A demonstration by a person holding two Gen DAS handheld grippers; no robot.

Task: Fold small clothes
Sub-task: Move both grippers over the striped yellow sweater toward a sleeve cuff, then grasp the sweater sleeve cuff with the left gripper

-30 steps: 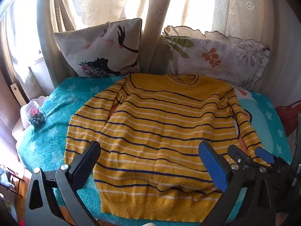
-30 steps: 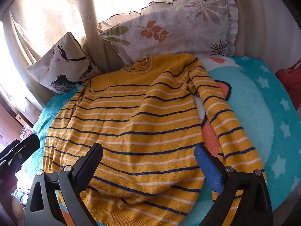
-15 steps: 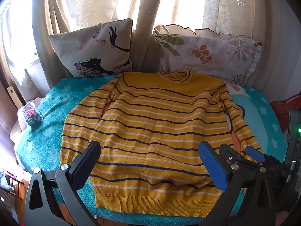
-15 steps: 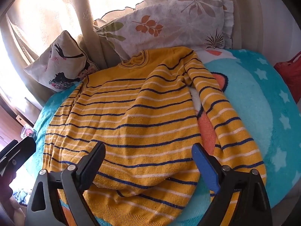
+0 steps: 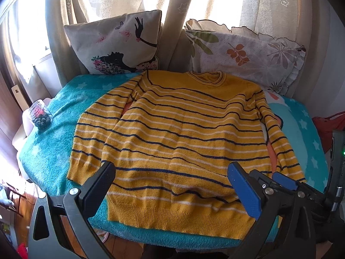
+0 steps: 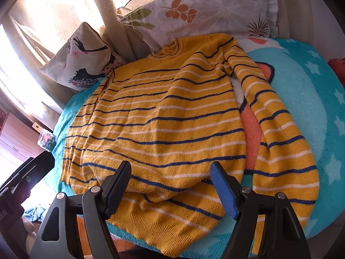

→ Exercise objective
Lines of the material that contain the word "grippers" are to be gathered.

→ Written reply
A demonstration by a person holding two Gen DAS handheld grippers; no robot.
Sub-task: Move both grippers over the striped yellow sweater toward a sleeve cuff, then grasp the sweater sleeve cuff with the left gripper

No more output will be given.